**Task directions**. Filter the records below for the word "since". Copy each line that holds it.

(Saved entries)
◆ ◆ ◆ ◆ ◆
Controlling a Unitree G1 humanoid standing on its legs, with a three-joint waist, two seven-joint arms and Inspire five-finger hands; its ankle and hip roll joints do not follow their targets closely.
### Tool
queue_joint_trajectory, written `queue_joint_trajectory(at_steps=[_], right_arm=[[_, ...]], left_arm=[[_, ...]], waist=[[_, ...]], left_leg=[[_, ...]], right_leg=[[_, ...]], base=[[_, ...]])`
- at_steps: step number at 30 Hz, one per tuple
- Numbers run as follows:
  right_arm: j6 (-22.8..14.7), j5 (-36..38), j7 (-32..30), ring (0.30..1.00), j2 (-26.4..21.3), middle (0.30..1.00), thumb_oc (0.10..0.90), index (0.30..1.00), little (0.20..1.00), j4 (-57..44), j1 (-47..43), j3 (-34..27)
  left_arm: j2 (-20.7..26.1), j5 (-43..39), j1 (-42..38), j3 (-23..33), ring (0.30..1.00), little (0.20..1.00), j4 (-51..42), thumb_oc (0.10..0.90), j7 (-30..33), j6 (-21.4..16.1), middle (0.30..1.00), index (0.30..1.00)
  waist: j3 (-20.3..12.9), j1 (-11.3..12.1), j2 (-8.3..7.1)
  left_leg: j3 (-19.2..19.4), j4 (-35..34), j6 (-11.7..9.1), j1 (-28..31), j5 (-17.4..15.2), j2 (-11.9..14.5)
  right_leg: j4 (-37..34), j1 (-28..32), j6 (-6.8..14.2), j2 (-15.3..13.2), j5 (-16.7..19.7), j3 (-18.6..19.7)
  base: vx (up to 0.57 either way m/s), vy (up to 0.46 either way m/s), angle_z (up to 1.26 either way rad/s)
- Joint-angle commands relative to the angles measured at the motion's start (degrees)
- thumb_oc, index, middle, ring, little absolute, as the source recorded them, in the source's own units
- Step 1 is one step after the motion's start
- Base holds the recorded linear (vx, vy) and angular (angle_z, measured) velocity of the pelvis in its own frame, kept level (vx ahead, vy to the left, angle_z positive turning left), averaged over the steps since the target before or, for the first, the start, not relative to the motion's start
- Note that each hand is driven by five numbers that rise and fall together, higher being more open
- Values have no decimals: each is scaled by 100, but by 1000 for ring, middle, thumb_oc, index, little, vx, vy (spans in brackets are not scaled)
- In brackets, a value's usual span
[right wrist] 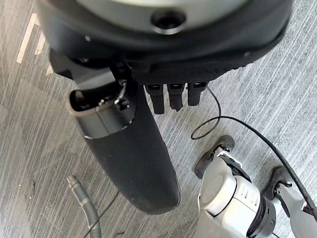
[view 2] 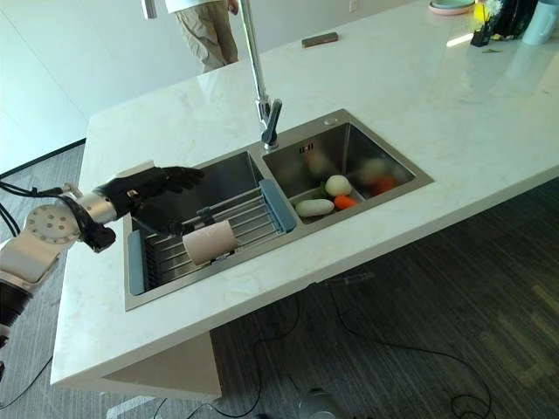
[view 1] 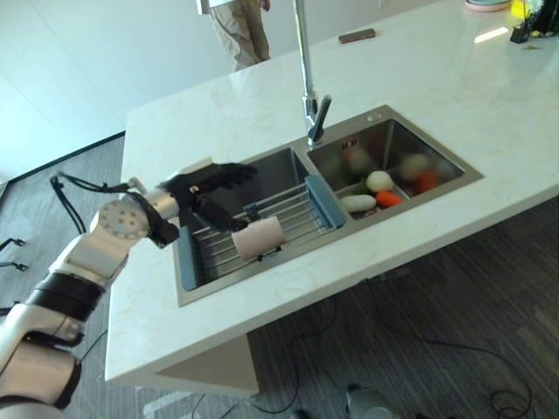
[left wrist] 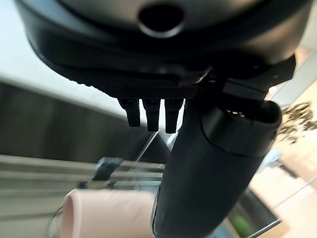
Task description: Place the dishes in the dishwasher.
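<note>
I see the pale pink cup lying on its side on the wire rack across the left basin of the sink, set in the white counter. My left hand hovers just above and beside it, fingers relaxed and spread, holding nothing. My right hand hangs over the grey floor with fingers straight, and vegetables lie in the right basin

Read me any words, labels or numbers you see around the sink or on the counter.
No readable text anywhere.
Pink cup on the sink rack: no print visible.
Dark flat object on the far counter: too small to tell.
Items at the counter's far corner: too blurred to read.
</note>
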Motion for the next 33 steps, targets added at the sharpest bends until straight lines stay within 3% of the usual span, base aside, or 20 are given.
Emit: queue_joint_trajectory(at_steps=[1, 16, 33], right_arm=[[-207, 204, 36, 900, -133, 900, 800, 900, 900, -256, 117, -77], [-149, 154, 72, 900, -225, 900, 800, 900, 900, -439, 128, -129], [-101, 161, 32, 900, -258, 900, 800, 900, 900, -600, 256, -277]], left_arm=[[155, -125, -804, 465, 900, 900, 130, 800, 65, -150, 900, 900], [129, -76, -624, 408, 900, 900, 90, 800, -136, -3, 900, 900], [-465, -195, -284, 553, 900, 900, 67, 800, 171, 153, 900, 900]], waist=[[-190, -15, -19], [-117, -37, 51], [-3, -237, 180]], left_leg=[[-526, 743, 150, -95, -1422, -115], [-541, 743, 187, -139, -1421, -197], [-402, 743, 173, -145, -1438, -225]], right_leg=[[-62, 159, 643, -320, -557, -108], [-62, 86, 695, -360, -513, -58], [-62, -11, 733, -377, -477, 58]], base=[[8, 36, 2], [4, 8, 1], [8, 0, -5]])
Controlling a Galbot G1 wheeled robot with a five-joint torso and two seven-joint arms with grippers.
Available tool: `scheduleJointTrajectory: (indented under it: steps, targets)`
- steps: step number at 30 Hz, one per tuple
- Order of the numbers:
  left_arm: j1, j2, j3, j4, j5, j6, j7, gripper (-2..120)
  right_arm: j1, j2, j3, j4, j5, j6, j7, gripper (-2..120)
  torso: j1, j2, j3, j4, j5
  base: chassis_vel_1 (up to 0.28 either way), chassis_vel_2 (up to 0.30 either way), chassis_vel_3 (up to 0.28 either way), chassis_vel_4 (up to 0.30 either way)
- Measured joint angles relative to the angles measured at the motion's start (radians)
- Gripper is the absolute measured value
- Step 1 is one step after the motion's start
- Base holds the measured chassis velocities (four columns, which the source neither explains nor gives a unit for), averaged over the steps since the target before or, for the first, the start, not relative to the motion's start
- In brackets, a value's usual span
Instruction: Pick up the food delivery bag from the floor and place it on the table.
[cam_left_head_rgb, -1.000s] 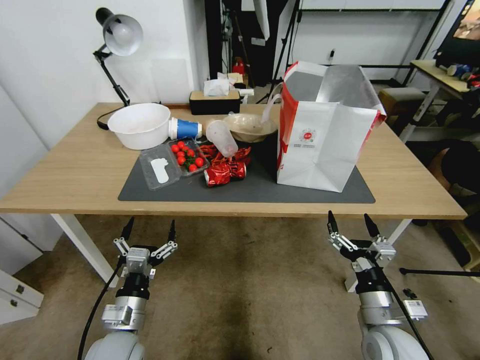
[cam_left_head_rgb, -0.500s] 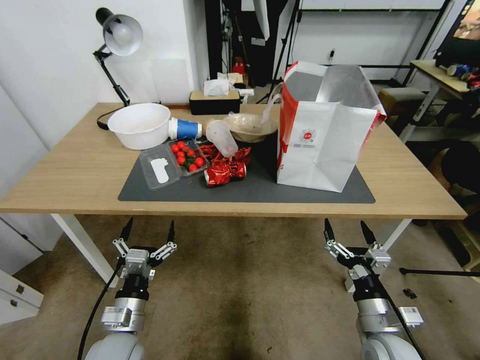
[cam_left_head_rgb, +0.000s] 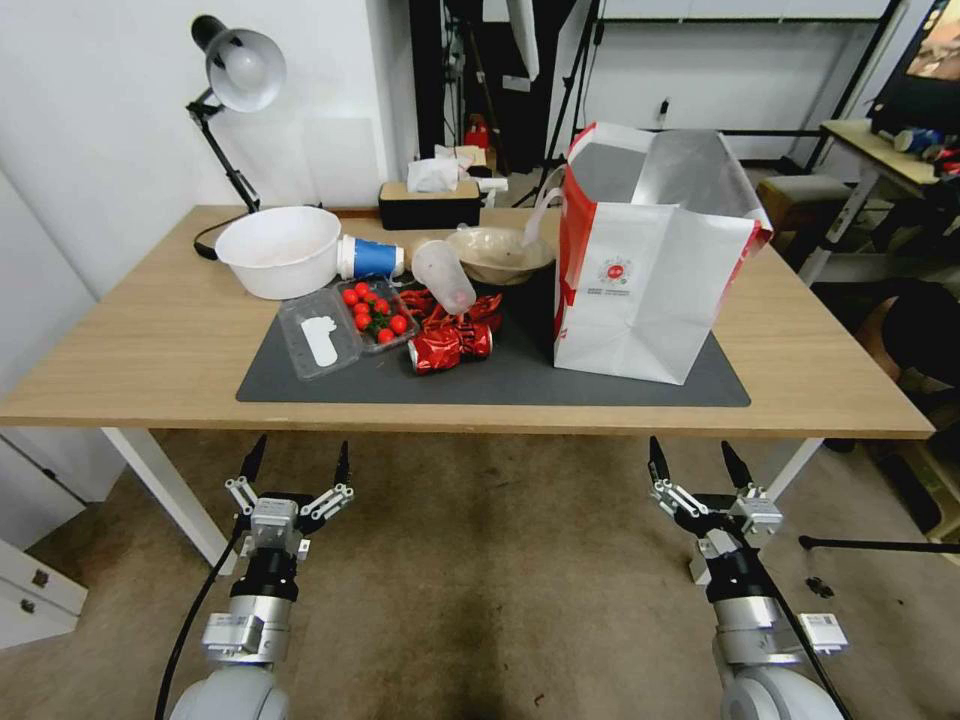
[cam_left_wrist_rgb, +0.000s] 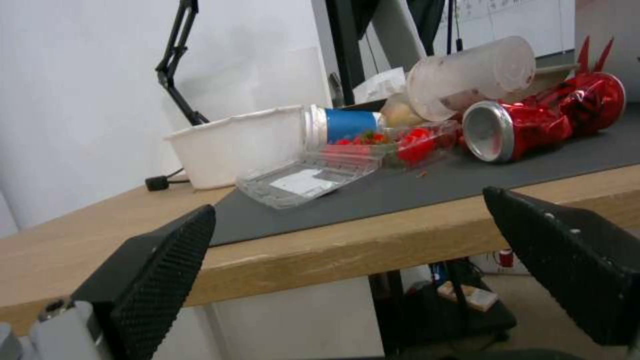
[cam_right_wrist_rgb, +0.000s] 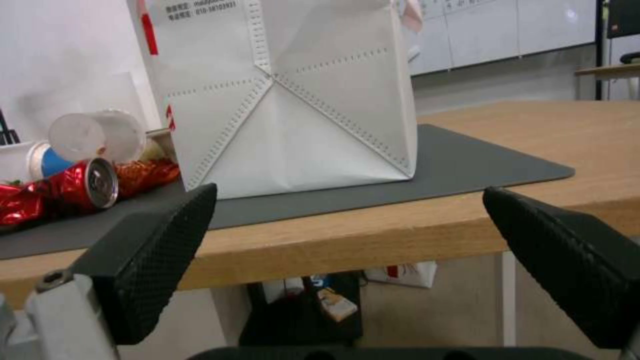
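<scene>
Food delivery bag (cam_left_head_rgb: 645, 265) stands upright on the dark mat (cam_left_head_rgb: 500, 375), at about 3 o'clock on the surface (cam_left_head_rgb: 130, 340), clear of the floor (cam_left_head_rgb: 480, 560). I read the placing step as done. Left pincer (cam_left_head_rgb: 296, 462) and right pincer (cam_left_head_rgb: 700, 462) hang below the near edge at 7 and 5 o'clock, both spread wide, holding nothing. Next move, I judge: nothing beyond keeping both arms parked, away from the bag.

White food delivery bag (cam_left_head_rgb: 640, 290) with red side panels and silver lining stands on a dark grey mat (cam_left_head_rgb: 520, 380) over the light-wood table (cam_left_head_rgb: 150, 340).
</scene>
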Motion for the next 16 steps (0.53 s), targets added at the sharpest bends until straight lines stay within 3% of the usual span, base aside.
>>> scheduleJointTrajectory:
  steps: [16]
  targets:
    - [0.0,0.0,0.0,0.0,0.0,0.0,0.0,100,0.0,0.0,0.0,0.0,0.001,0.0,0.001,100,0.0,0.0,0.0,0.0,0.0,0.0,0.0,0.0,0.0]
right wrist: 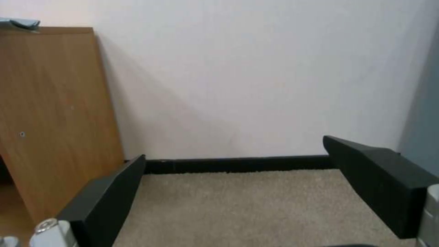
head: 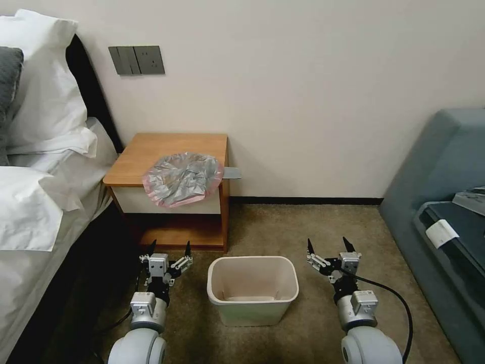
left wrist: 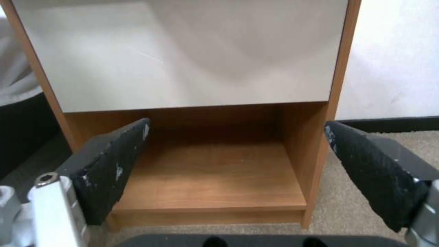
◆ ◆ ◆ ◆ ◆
**Result for this task**.
- Base holds the recorded linear (vx, vy) and angular (angle_z, measured) velocity of the pelvis in its own frame, kept level (vx ahead, vy to the left, angle_z positive turning left), averaged over the steps since the target before or, for the first, the start, not relative to the motion's start
- Base holds the measured chassis velocities (four columns, which the source neither explains nor gives a unit for), averaged over the steps since the target before or, for the first, the start, not relative to the motion's start

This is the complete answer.